# Problem with debt in Dubai



## Curly99 (Dec 28, 2011)

Hi I am new to this forum and looking for advice for a friend in Dubai
They have been working in a job almost 8 months and it has not worked out as they thought the job and hours and pay were not as they thought they would be.
Due to the pay being very low and living costs they took a credit card with the bank that their salary was paid into not a huge amount approx £2000 however now that they have stated to their employer they want to leave they have said they cannot return their passport until all bills have been paid at the bank. They have stated when there work visa is finished the ministry of labour will inform their bank who will impose a travel ban.
Can this be correct, they are currently managing to pay their credit card each month the minimum payment but want to return home to the uk to attend to family matters and find better employment and fully intend to clear what is outstanding but can they really be held in the country by their employer who i might add is a well known company with their head office in the UK, any advice welcome, thank you


----------



## Curly99 (Dec 28, 2011)

Curly99 said:


> Hi I am new to this forum and looking for advice for a friend in Dubai
> They have been working in a job almost 8 months and it has not worked out as they thought the job and hours and pay were not as they thought they would be.
> Due to the pay being very low and living costs they took a credit card with the bank that their salary was paid into not a huge amount approx £2000 however now that they have stated to their employer they want to leave they have said they cannot return their passport until all bills have been paid at the bank. They have stated when there work visa is finished the ministry of labour will inform their bank who will impose a travel ban.
> Can this be correct, they are currently managing to pay their credit card each month the minimum payment but want to return home to the uk to attend to family matters and find better employment and fully intend to clear what is outstanding but can they really be held in the country by their employer who i might add is a well known company with their head office in the UK, any advice welcome, thank you


sorry i should add they their employers have their passport as they handle cash in their duties but their employer will not return it, does anyone think it would be worthwhile speaking to the head office in the uk as this practice is illegal. I dont want to make matters worse for them


----------



## BedouGirl (Sep 15, 2011)

Yes, it is illegal for the employer to hold the passport but many companies still do it, particularly when the staff member is handling cash. Basically, your friend's end of service benefits will go straight to the bank. When your friend resigns, the employer will notify the bank and the bank will freeze the account so your friend cannot get any cash out. When your friend took the credit card, they will have handed over a blank cheque, which the credit card issuer holds for precisely such occasions as this. They will write the amount outstanding on the blank cheque and, of course, the cheque will bounce. I am sure you know what the situation here regarding bounced cheques. All of this is to prevent people leaving without clearing their debts. While I am sure your friend has every intention of repaying everything when they return home (as do many others who want to leave), many get home and don't. Equally, there are many more who have no intention or way of paying anything back and just walk out and leave. Your friend's problem is that their company has their passport and now know your friend wants to leave. Unless they can find a way to clear the debt and get a clearance letter from the bank to hand to the company, they are pretty much stuck. Reporting the company for holding the passport could result in getting the passport back but it won't change the above and then your friend may not be able to get out anyway as I suspect the company would make sure all the necessary organizations were informed, which can mean the name goes through to be flagged at immigration. Sorry to have been so long winded with no suggestion but you may now be able to better understand the situation.


----------



## vona62 (Oct 4, 2009)

Not correct unfortunately - with holding passports in some countries by employers or anyone else is illegal but not so in UAE or several other GCC, but nor is it legal. This is a grey area that the Arab law makers seem to prefer not to deal with.

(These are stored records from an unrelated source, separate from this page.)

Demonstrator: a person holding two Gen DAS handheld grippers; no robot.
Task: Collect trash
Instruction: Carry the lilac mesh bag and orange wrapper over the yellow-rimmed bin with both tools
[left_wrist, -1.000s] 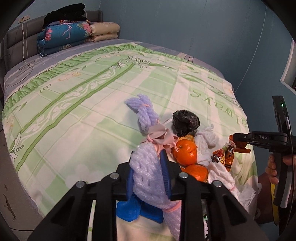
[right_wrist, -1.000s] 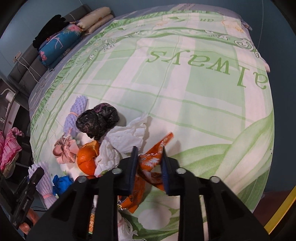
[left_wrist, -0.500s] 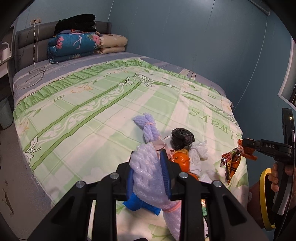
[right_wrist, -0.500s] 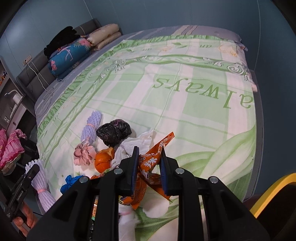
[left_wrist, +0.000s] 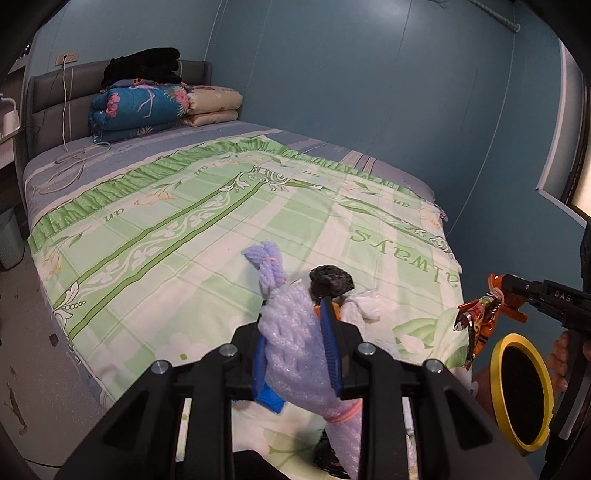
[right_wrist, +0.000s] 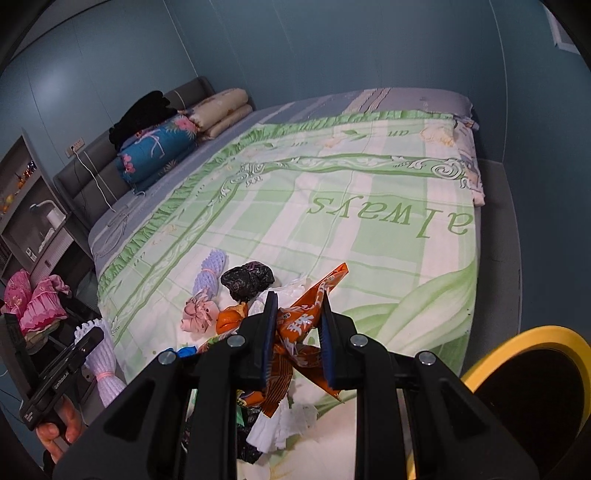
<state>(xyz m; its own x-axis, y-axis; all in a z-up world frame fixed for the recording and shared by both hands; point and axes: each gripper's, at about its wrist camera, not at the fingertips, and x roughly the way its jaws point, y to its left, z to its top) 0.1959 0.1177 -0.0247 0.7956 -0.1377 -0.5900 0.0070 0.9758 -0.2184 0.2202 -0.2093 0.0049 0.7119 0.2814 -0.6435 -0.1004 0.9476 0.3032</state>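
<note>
My left gripper (left_wrist: 295, 332) is shut on a pale purple foam net (left_wrist: 295, 354) and holds it above the bed's near corner; it also shows in the right wrist view (right_wrist: 101, 354). My right gripper (right_wrist: 295, 321) is shut on an orange snack wrapper (right_wrist: 306, 317), lifted off the bed; the wrapper also shows in the left wrist view (left_wrist: 480, 321). On the green bedspread (right_wrist: 369, 229) lies a trash pile: another purple foam net (right_wrist: 208, 273), a black crumpled bag (right_wrist: 247, 280), white tissue (left_wrist: 364, 306), a pink wad (right_wrist: 197, 314), orange peel (right_wrist: 229, 319).
A bin with a yellow rim (right_wrist: 532, 336) stands by the bed's corner, right of my right gripper; it shows in the left wrist view (left_wrist: 521, 395) below the wrapper. Folded quilts (left_wrist: 147, 107) lie at the headboard. A shelf (right_wrist: 26, 206) stands at the left.
Both grippers have risen and pulled back from the pile with their loads. The right gripper carried the wrapper off the bed toward the yellow-rimmed bin, which has come into view.
</note>
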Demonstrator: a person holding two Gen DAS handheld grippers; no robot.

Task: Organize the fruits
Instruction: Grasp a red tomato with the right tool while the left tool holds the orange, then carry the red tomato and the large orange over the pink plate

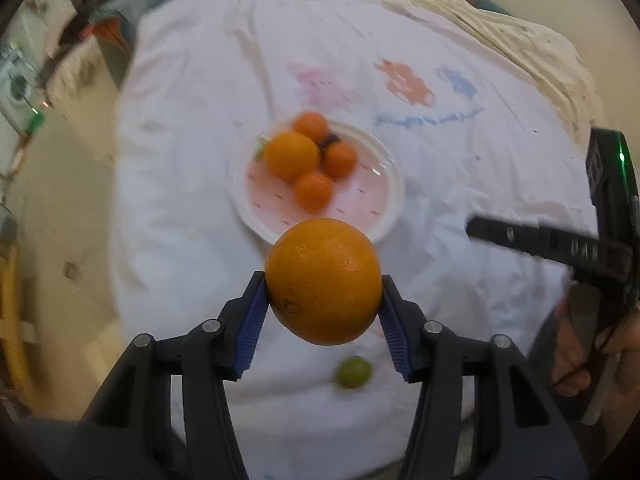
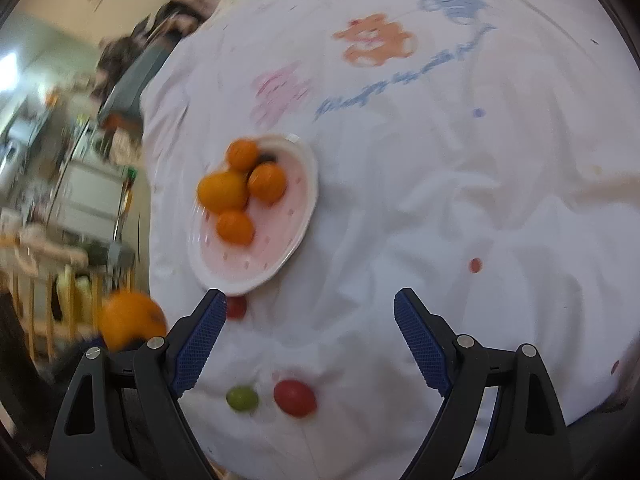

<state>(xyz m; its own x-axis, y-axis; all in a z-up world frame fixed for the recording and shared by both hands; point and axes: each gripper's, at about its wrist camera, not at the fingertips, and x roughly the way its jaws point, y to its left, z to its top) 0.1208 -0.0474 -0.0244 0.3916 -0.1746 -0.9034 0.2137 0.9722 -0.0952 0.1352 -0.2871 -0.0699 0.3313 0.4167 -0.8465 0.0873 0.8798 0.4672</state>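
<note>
My left gripper (image 1: 323, 280) is shut on a large orange (image 1: 323, 280) and holds it above the table, just short of the white plate (image 1: 384, 196). The plate holds another large orange (image 1: 291, 155), three small oranges and a dark fruit. The held orange also shows at the left of the right wrist view (image 2: 130, 318). My right gripper (image 2: 306, 300) is open and empty above the cloth, to the right of the plate (image 2: 296, 216). A small green fruit (image 2: 242, 398) and a red one (image 2: 295, 397) lie on the cloth below it. Another small red fruit (image 2: 236, 307) lies by the plate's rim.
A white cloth with cartoon bear prints (image 2: 376, 40) covers the table. The green fruit also lies under the held orange in the left wrist view (image 1: 354, 372). The right gripper's black body (image 1: 560, 244) is at the right there. Blurred furniture (image 2: 80, 200) stands beyond the table's left edge.
</note>
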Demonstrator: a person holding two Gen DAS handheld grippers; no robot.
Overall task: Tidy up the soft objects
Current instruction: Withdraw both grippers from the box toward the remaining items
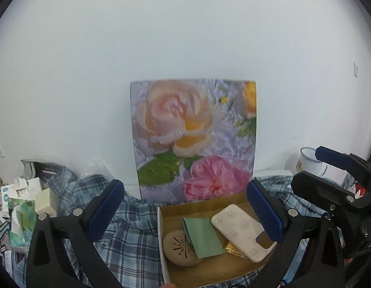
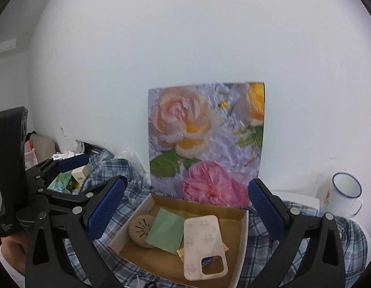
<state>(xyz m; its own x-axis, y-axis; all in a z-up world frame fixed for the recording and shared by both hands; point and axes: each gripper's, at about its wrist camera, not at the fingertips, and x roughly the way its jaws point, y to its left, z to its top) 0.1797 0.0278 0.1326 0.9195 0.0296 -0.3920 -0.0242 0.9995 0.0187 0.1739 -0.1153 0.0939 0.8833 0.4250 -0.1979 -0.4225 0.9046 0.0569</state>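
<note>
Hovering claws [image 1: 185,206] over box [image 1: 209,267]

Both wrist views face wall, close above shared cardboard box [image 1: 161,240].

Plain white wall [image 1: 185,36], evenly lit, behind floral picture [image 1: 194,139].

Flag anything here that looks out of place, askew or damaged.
The plaid shirt lies crumpled under and around the cardboard box, not folded. In the box, the phone case lies tilted across the green cloth and a gold wrapper. Nothing looks spilled or damaged.
</note>
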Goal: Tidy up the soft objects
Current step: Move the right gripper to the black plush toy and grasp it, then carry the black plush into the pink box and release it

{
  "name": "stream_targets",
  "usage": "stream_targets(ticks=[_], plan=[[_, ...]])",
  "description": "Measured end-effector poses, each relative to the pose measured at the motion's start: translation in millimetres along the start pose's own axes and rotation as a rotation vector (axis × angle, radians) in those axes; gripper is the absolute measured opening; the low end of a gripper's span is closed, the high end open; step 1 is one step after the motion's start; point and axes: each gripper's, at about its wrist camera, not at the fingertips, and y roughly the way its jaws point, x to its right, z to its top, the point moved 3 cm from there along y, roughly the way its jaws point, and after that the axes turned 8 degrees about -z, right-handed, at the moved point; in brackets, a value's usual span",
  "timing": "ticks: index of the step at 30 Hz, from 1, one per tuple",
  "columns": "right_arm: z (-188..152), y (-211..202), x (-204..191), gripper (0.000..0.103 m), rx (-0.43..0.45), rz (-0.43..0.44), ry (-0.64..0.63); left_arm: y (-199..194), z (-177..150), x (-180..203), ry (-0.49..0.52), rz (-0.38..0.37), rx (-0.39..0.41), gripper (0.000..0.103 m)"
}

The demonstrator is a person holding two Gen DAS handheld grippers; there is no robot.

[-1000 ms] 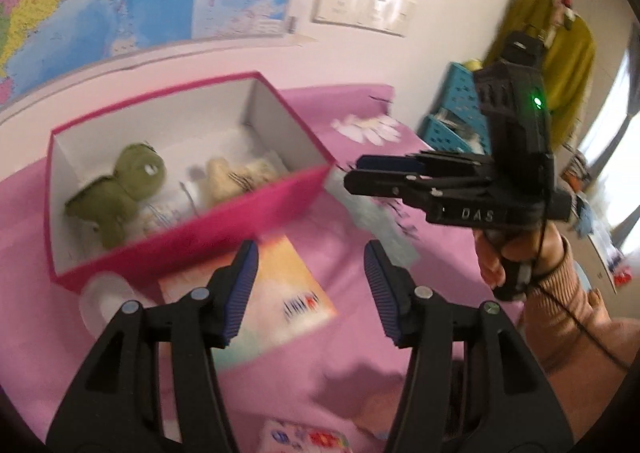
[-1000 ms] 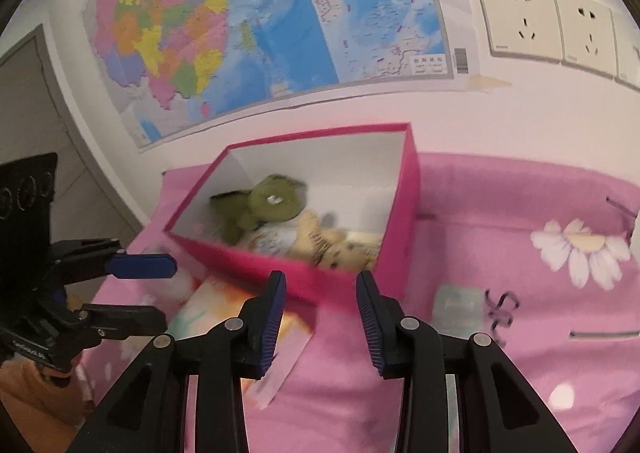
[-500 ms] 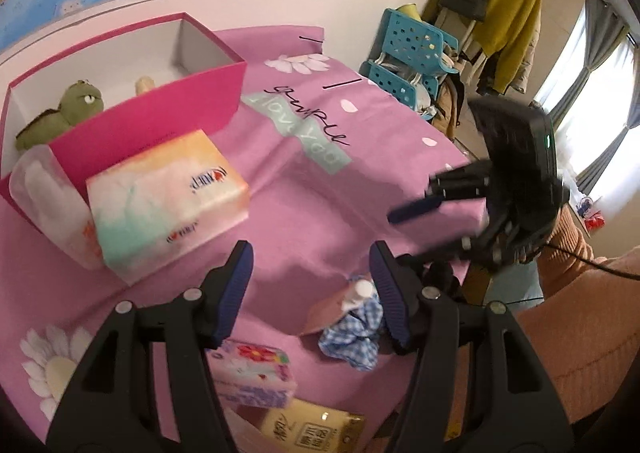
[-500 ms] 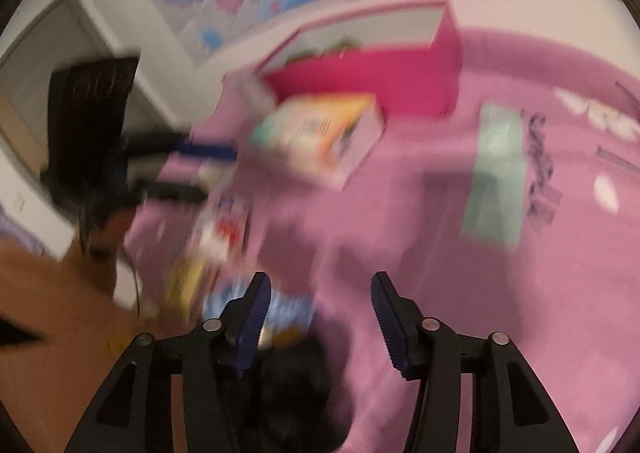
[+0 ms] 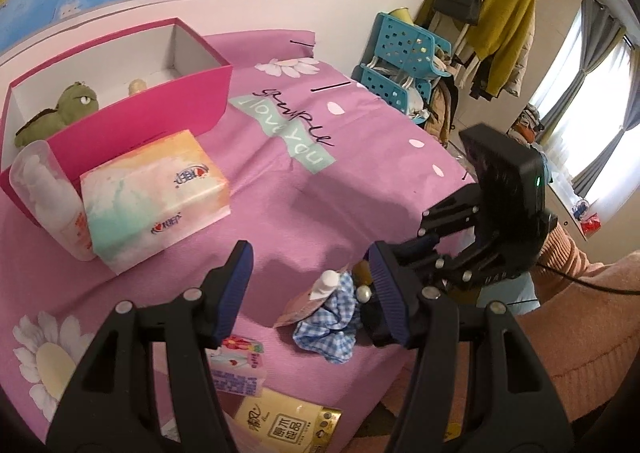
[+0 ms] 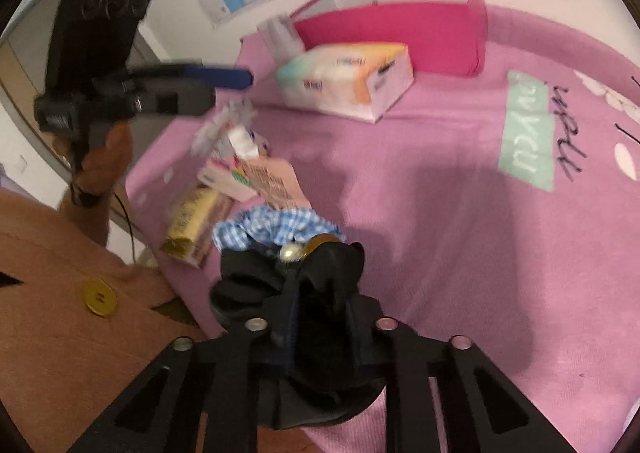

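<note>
- Right gripper point(image 6: 320, 317) is closing on the black scrunchie point(image 6: 288, 277), jaws nearly together with dark fabric bunched between them; it looks like the pads are already biting, though this view is smeared, so call that probable.
- That black scrunchie lies at the near edge of the pink bed cover point(image 5: 280, 193), touching the blue gingham scrunchie point(image 5: 332, 325) and a small pearl-like bead.
- Left gripper point(image 5: 312, 289) hangs half open over the same near pile, nothing between its blue pads; a pink pouch with a white cap point(image 5: 316, 301) sits just beyond its tips.
- Step in hand, by my read: picking up a soft item to go into the pink box point(image 5: 132, 121), far left against the wall.
- Already in that box: a green plush toy point(image 5: 68, 109) and a paler one barely peeking over the wall.
- Next move calls for a firm pinch, then a lift clear of the gingham scrunchie so it doesn't drag along.
- After that, a carry up and over the tissue pack point(image 5: 156, 193), which stands right against the box's near wall, before releasing inside.
- Small snack packets lie near the bed edge, likely not part of the sort.
</note>
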Motion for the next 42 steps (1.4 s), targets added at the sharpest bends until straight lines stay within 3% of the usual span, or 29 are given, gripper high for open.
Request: stream_targets(ticks=[8, 15, 18, 21, 24, 26, 28, 34, 36, 37, 38, 42], plan=[[28.4, -39.6, 12.6, 0.011, 0.173, -0.069, 0.058, 6.2, 4.1, 19.2, 0.039, -0.129, -0.02, 0.062], [77.2, -57.8, 11.3, 0.007, 0.309, -0.071, 0.058, 32.7, 17.1, 14.3, 0.01, -0.169, -0.069, 0.062], [98.6, -55.6, 5.1, 0.007, 0.332, -0.088, 0.013, 41.6, 22.3, 0.9, -0.026, -0.144, -0.074, 0.062], [103.4, -35.1, 12.9, 0.008, 0.269, -0.128, 0.011, 44.5, 17.9, -9.3, -0.05, -0.118, -0.083, 0.062], [88.2, -12.1, 30.0, 0.031, 0.167, -0.15, 0.061, 44.6, 9.8, -18.5, -0.064, -0.101, -0.098, 0.062], [78.1, -1.2, 37.3, 0.054, 0.131, -0.203, 0.072, 46.6, 7.4, -23.9, -0.071, -0.095, -0.108, 0.062], [76.1, 5.4, 45.1, 0.064, 0.125, -0.245, 0.099, 49.7, 6.5, -27.9, -0.085, -0.097, -0.115, 0.062], [76.6, 38.4, 51.9, 0.067, 0.054, -0.356, 0.087, 61.4, 6.6, -27.5, -0.092, -0.093, -0.132, 0.062], [74.8, 44.3, 53.0, 0.061, 0.04, -0.357, 0.079, 67.2, 9.7, -29.2, -0.098, -0.091, -0.142, 0.062], [74.3, 45.0, 52.7, 0.036, 0.04, -0.348, 0.076, 69.1, 10.8, -29.7, -0.098, -0.088, -0.144, 0.062], [73.8, 44.0, 53.0, 0.022, 0.04, -0.33, 0.076, 71.5, 12.2, -30.2, -0.098, -0.087, -0.146, 0.062], [84.2, 25.6, 47.2, 0.015, 0.106, -0.286, 0.077, 76.6, 21.4, -34.2, -0.113, -0.073, -0.134, 0.062]])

Best and only option is ask the Embassy or Consulate of issuing country to request return of passports, they after all are the true legal owners of passport documents only issued to the bearer as ID papers.


----------



## BedouGirl (Sep 15, 2011)

That's interesting Vona. I understood it was not legal. To the OP, just to clarify, it's not the MoL that informs the bank, it's the sponsor - the employer. Your friend would probably receive a work ban too as they have not worked for two years.


----------



## fcjb1970 (Apr 30, 2010)

vona62 said:


> Not correct unfortunately - with holding passports in some countries by employers or anyone else is illegal but not so in UAE or several other GCC, but nor is it legal. This is a grey area that the Arab law makers seem to prefer not to deal with.


This is an interesting piece about passport retention in the UAE. Which basically says it not really allowed, but no one does anything about it. 

Employers holding passports is legal grey area - The National

I never saw anything about the results of the hearing that was supposed to take place in November

:focus:


----------



## vona62 (Oct 4, 2009)

This is the reason why the only way to act is by requesting your Consulate to act for you, the employers or any other legal entity holding your identification documents cannot refuse. 

But then as Bedougirl correctly states the expat has still to deal with the debt, not a comfortable situation. 

My advice to new expats given as one who has spent nearly entire adult life in foreign countries is DO NOT incur any form of debt overseas. If you cannot afford to work/live on salary provided in foreign country get out, don't get involved with local banks or CC.

The financial world is very small and debt will follow you and catch up. Several guys I know chose to skip in simular circumstances then 1-2years later flying home on vacation or transfers got caught in a simple transit stopover and jailed till the debt cleared.


----------



## LONGGOOD BYE (Dec 26, 2011)

If you do get in Debt in the UAE get the heck out ASAP and do not tell anybody you are leaving,they do have debters prions here.In the past years they have found thousands of abandon cars at the airport from people who got out.

The other side of that is they can contact a collection agency in your home country that will use the laws of that country once they find you,but at least you will not go to prison.


----------



## Curly99 (Dec 28, 2011)

thank you for the reply gosh it was hard to understand how one thing leads to another and you get stuck now I guess they will not even return the passport which is a British one if they want to take a holiday. This is very difficult as they have children in england which they have not been able to get back to see unless the debt is paid first.

I did look on the British Consulate website for advice and it pretty much says theyknow its illegal but dont seem to offer any real advice


----------



## Jynxgirl (Nov 27, 2009)

If they hadnt said they wanted to leave, they could have went to their employer and said they wanted their passport back for a weekend to oman. Now, that probly isnt going to work. 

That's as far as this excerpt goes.